El Premio Princesa de Asturias de la Concordia 2025 no premia una obra concluida, sino una obra viva. Nos recuerda que la concordia no es un estado, sino un proceso; no un logro solitario, sino una tarea colectiva. Y que la cultura, cuando se encarna en instituciones como el Museo Nacional de Antropología, no es ornamento, sino arquitectura de sentido. Hoy, más que nunca, es tiempo de protegerla, ampliarla y multiplicarla. Porque allí donde se honra la diversidad, florece la paz.

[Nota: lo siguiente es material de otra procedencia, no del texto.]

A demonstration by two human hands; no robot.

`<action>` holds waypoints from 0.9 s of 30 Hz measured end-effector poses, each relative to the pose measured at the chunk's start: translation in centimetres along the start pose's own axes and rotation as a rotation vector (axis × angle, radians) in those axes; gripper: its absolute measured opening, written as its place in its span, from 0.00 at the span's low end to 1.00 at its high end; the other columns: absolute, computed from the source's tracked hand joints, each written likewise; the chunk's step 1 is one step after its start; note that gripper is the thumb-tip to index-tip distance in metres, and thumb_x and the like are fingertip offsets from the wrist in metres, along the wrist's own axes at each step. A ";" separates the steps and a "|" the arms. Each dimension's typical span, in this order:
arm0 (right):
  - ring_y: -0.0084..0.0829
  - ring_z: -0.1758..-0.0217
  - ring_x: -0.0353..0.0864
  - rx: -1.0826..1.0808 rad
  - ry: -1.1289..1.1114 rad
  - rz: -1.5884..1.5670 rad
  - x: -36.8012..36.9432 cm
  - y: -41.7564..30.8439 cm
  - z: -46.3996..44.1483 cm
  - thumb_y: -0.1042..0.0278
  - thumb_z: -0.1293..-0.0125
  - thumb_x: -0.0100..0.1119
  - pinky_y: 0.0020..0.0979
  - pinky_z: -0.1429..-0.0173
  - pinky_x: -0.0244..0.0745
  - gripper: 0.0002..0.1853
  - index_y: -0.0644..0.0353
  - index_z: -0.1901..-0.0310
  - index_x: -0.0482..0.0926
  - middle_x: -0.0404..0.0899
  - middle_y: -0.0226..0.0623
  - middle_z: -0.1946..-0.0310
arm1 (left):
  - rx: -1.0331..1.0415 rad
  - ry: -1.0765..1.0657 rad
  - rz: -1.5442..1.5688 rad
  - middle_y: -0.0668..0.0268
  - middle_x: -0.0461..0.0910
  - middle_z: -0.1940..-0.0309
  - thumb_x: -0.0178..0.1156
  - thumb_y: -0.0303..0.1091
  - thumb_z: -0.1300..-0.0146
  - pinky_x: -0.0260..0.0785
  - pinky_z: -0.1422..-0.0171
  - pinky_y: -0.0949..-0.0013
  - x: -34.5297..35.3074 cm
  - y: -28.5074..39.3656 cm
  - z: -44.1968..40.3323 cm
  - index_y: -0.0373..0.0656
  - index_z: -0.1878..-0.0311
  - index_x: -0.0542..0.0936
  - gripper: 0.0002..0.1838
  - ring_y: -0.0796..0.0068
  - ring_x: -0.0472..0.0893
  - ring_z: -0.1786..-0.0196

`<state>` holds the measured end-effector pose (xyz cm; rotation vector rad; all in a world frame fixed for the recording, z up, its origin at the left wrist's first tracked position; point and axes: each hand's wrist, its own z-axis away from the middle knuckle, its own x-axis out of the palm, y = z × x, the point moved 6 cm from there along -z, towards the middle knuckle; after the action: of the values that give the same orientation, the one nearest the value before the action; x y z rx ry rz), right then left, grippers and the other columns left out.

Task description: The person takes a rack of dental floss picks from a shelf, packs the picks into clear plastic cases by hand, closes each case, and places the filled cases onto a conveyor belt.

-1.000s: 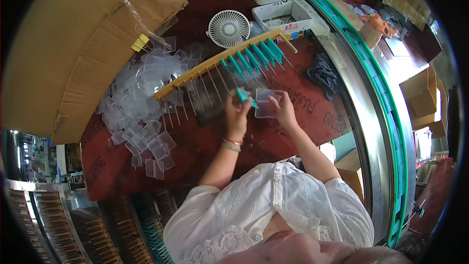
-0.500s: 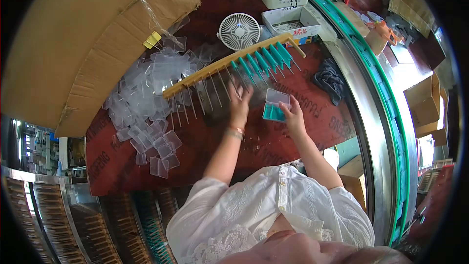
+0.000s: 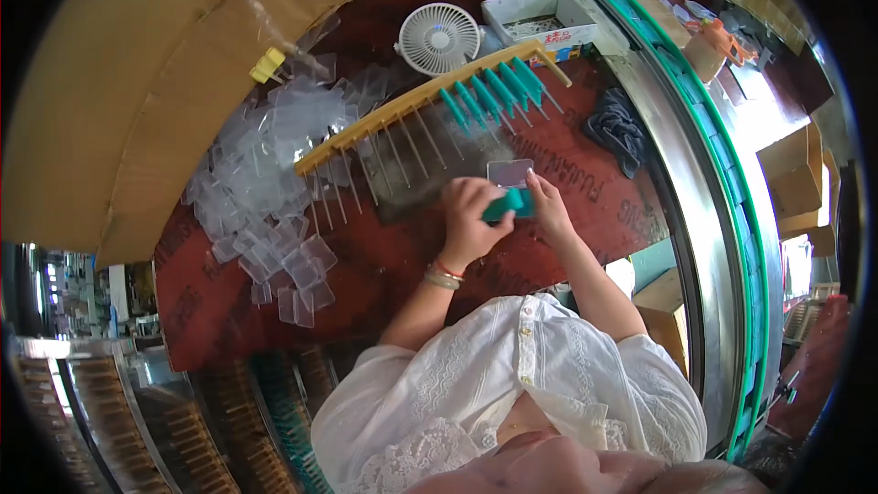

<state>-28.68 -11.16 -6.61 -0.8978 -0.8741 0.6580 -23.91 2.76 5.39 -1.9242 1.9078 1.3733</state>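
Back from the yellowish wooden rack with thin metal pins, where it reached half a second ago, the left hand curls its fingers around a small teal block in my remote view. That block meets the lower half of an open, clear plastic box in the picture; I cannot tell whether they touch. Pinched between the right hand's thumb and fingers, the box is over the red-brown tabletop. Beyond, more teal pieces line the rack's pins; to their left, I see a loose heap of clear plastic cases.
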 end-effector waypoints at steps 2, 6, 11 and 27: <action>0.19 0.60 0.74 -0.104 -0.006 0.099 0.7 0.1 -0.1 0.55 0.29 0.47 0.24 0.54 0.70 0.18 0.63 0.53 0.74 0.77 0.29 0.63 | -0.011 -0.165 -0.047 0.63 0.76 0.59 0.65 0.35 0.47 0.62 0.42 0.57 1.0 -0.3 -0.2 0.45 0.57 0.77 0.14 0.65 0.73 0.50; 0.20 0.59 0.74 -0.246 -0.045 0.085 1.5 2.4 -1.3 0.58 0.28 0.44 0.24 0.53 0.70 0.16 0.62 0.51 0.72 0.76 0.29 0.61 | -0.044 -0.290 -0.053 0.61 0.75 0.53 0.66 0.38 0.47 0.61 0.40 0.56 1.7 -1.3 0.6 0.46 0.49 0.76 0.21 0.64 0.73 0.48; 0.24 0.53 0.73 -0.102 -0.254 -0.079 7.7 -1.5 3.8 0.63 0.31 0.50 0.27 0.53 0.71 0.12 0.61 0.52 0.69 0.75 0.32 0.58 | -0.565 0.325 0.750 0.62 0.68 0.43 0.64 0.45 0.44 0.59 0.38 0.64 1.2 -5.7 5.2 0.47 0.39 0.70 0.30 0.71 0.70 0.44; 0.21 0.63 0.75 -0.389 -0.439 0.417 7.7 -1.7 2.6 0.69 0.37 0.61 0.27 0.60 0.72 0.15 0.61 0.56 0.65 0.77 0.36 0.69 | -0.587 -0.027 0.878 0.69 0.79 0.63 0.66 0.31 0.44 0.68 0.50 0.75 -1.5 -6.4 4.3 0.38 0.60 0.78 0.11 0.81 0.76 0.58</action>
<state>-26.86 -4.93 -1.46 -1.3325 -1.2473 1.0958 -20.38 7.90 0.58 -1.1638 2.7037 2.3699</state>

En este momento de reconocimiento internacional, cuando el Museo Nacional de Antropología recibe el Premio Princesa de Asturias de la Concordia, no basta con la celebración: es necesario transformar este acto simbólico en una plataforma de acción cultural sostenida. Que este galardón nos convoque a renovar el compromiso con nuestras instituciones culturales como espacios de pensamiento, memoria y diálogo. Que inspire a los gobiernos, las academias y la sociedad civil a garantizar su permanencia, su renovación crítica y su plena accesibilidad. Que impulse políticas públicas que reconozcan, no desde la tolerancia sino desde la justicia, la riqueza viva de los pueblos originarios y afromexicanos. Y que motive a las nuevas generaciones de arquitectos, museógrafos, antropólogos, lingüistas y creadores a seguir tejiendo este telar colectivo que no termina nunca de construirse, porque su materia prima es el tiempo, la identidad y la esperanza. La concordia no es un premio: es una responsabilidad compartida. Y la cultura, su camino más firme.